AnyConnect and Local LAN access

MarcoBri
Comes here often

AnyConnect and Local LAN access

Hi

I'm facing a strange issue when I try to access my Local LAN when connected with AnyConnect to my Corporate MX (or vMX).

I've set the AnyConnect Server to send traffic over the VPN only to specific destinations.

MarcoBri_0-1642517706427.png

 

I've deployed a Profile that allow LocalLAN access but it seems it works only in Full Tunnel mode.

 

Does anyone get same issue ?

 

Thanks

Marco

13 Replies 13
CptnCrnch
Kind of a big deal
Kind of a big deal

AT least with legacy Cisco gear you had to exclude 0.0.0.0/32 from your tunnel.

 

Here you tell Anyconnect to tunnel everything RFC1918 to your VPN headend, so basically it simply is doing what you're telling it to do.

MarcoBri
Comes here often

Thanks for you reply

unfortunately I cannot find a place where I can exclude 0.0.0.0/32 from Tunnel

the option is available only in Full Tunnel Mode

If you can find where, please let me know.

 

Thanks

 

PhilipDAth
Kind of a big deal
Kind of a big deal

This will be because your local LAN subnet falls within one of the subnets above - which you have told AnyConnect to forcibly send to the MX.  If you make the scopes narrower so it doesn't include your local subnet it will work.

cmr
Kind of a big deal
Kind of a big deal

As @PhilipDAth says, your local LAN is likely to be 192.168.0.0/24 or similar and covered by your forced routing.  You need to remove the network that overlaps and have more specific ones that exclude it.

If my answer solves your problem please click Accept as Solution so others can benefit from it.
MarcoBri
Comes here often

Thanks to all.

unfortunately I cannot control Local LAN Client settings and is too complicated to manage exclusions/nclusions.
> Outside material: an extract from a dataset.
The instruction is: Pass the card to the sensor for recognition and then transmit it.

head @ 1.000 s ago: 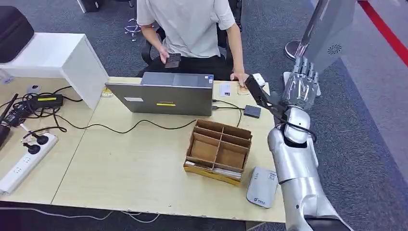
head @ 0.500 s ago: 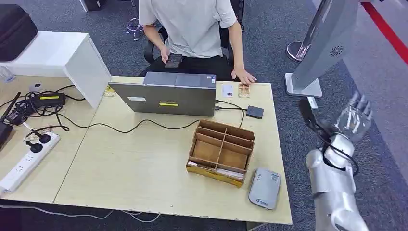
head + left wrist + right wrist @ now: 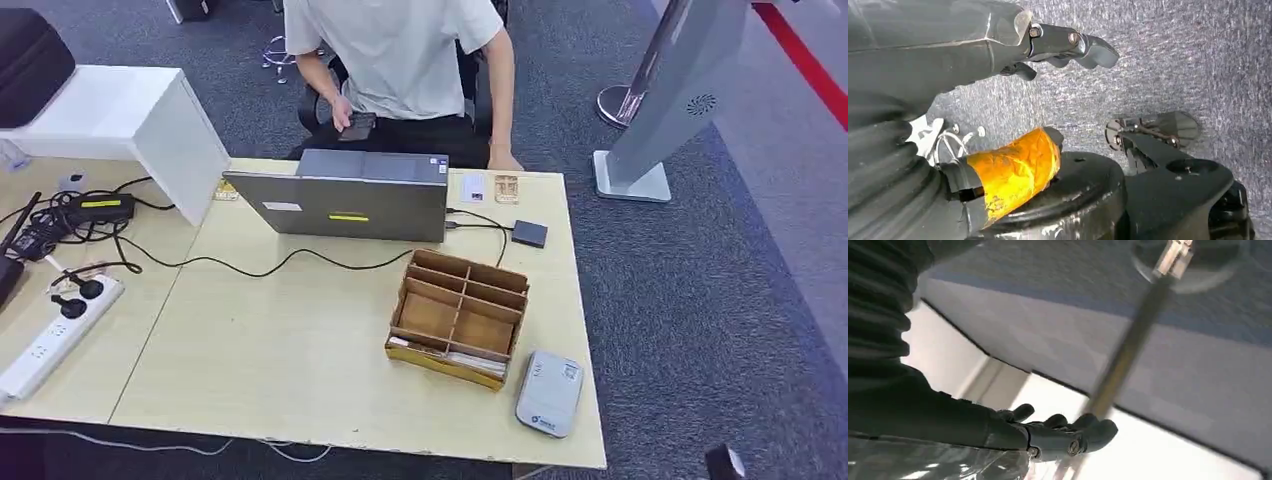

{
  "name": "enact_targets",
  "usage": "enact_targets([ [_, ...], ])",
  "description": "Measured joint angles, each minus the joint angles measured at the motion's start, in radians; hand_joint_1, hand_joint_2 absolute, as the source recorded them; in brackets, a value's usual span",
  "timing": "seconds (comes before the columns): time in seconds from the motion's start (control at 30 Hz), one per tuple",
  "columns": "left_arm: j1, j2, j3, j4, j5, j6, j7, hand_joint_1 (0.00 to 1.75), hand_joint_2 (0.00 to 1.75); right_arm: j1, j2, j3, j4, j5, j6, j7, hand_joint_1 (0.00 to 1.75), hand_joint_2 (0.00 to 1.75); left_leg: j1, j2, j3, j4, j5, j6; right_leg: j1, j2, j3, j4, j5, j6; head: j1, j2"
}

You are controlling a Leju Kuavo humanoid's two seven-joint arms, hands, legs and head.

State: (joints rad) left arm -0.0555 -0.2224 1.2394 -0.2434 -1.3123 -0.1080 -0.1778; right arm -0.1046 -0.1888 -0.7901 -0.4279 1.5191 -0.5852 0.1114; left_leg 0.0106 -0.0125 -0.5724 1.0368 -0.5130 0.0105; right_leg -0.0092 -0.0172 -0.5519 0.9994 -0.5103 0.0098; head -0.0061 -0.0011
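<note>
Two cards lie at the table's far edge beside the laptop: a white card [image 3: 469,187] and a tan card [image 3: 507,188]. The grey-white card sensor [image 3: 549,393] lies flat near the front right corner of the table [image 3: 290,340]. In the left wrist view my left hand [image 3: 998,45] hangs over grey carpet, fingers [image 3: 1083,45] stretched out and holding nothing. My right hand [image 3: 998,432] also holds nothing, its dark fingers [image 3: 1083,432] loosely apart in front of a blurred pole and pale floor.
A cardboard divider box [image 3: 458,315] stands behind the sensor. A grey laptop [image 3: 345,200], a small black box [image 3: 527,233] and cables lie on the table. A seated person [image 3: 400,60] faces me, one hand [image 3: 503,160] near the cards. A grey kiosk stand [image 3: 665,100] rises at the right.
My right arm, raised beside the table's right edge a second ago, has dropped down and out of the head view. The person's hand has drawn back a little from the cards.
</note>
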Motion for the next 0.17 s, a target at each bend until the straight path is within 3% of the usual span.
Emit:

I need to find another solution

 

Thanks again

cmr
Kind of a big deal
Kind of a big deal

@MarcoBri don't route 192.168.0.0/16 over the VPN.  If you are using any of it in the corporate network then re-IP those sites.  A corporate network should not use 192.168 networks unless you never intend remote access from people's homes.

If my answer solves your problem please click Accept as Solution so others can benefit from it.
MarcoBri
Comes here often

Unfortunately I cannot re-IP hundreds of networks.

those networks were assigned before allowing remote access 

PhilipDAth
Kind of a big deal
Kind of a big deal

You don't need to.  Can you not extract a list of the 192.168.0.0/16 subnets in use in the network?

 

The biggest ones to avoid are 192.168.0.0/24 and 192.168.1.0/24.

MarcoBri
Comes here often

I already have the list but are more than 300, most of them subnetted , including 192.168.0.0/24 and 192.168.1.0/24.

I've realized that someone is using 192.168.80.0/24 at home !

 

A possible solution could be to send ALL traffic through the VPN and exclude 0.0.0.0/32.

In this way I can use my local LAN, any network address.

the problem is that if I terminate the AnyConnect VPN to a vMX, Internet Access is lo longer allowed.

 

PhilipDAth
Kind of a big deal
Kind of a big deal

I would look at whether you need to provide VPN access to 192.168.0.0/23.  Perhaps there are no servers that need remote access.  Problem solved.

Next, I would look into renumbering just those two networks.  You could even create a new VLAN at those sites, and renumber just the individual servers that need remote access and leave everything else "as is".

cmr
Kind of a big deal
Kind of a big deal

Lol, @PhilipDAth  I had a bite to eat mid reply and just wrote almost the same

If my answer solves your problem please click Accept as Solution so others can benefit from it.
cmr
Kind of a big deal
Kind of a big deal

If you don't want to re-IP all 192.168 networks, then I'd at least move the corporate 192.168.0.n and 192.168.1.n networks to new IP ranges and then most home users will be okay.  Home users on other IP ranges have probably chosen a different range so can change it back it they want local access.

If my answer solves your problem please click Accept as Solution so others can benefit from it.
KarbonX1
Getting noticed

I use 10.238.0.0/24 at home, so I worked the subnets around that:

10.224.0.0/13
10.232.0.0/14
10.236.0.0/15
10.238.1.0/24
10.238.2.0/23

 

I've given it time, connected twice, have "Allow local LAN" access enabled in the client, yet a route still gets added with higher priority pointing my subnet to the Anyconnect.  

10.238.0.0 255.255.255.0 On-link 10.238.0.126 306
10.238.0.0 255.255.255.0 On-link 10.238.3.103 2
10.238.0.1 255.255.255.255 On-link 10.238.0.126 51

 

I could forcibly create a route with a higher priority, but wondering why its doing this at all. Am I missing something?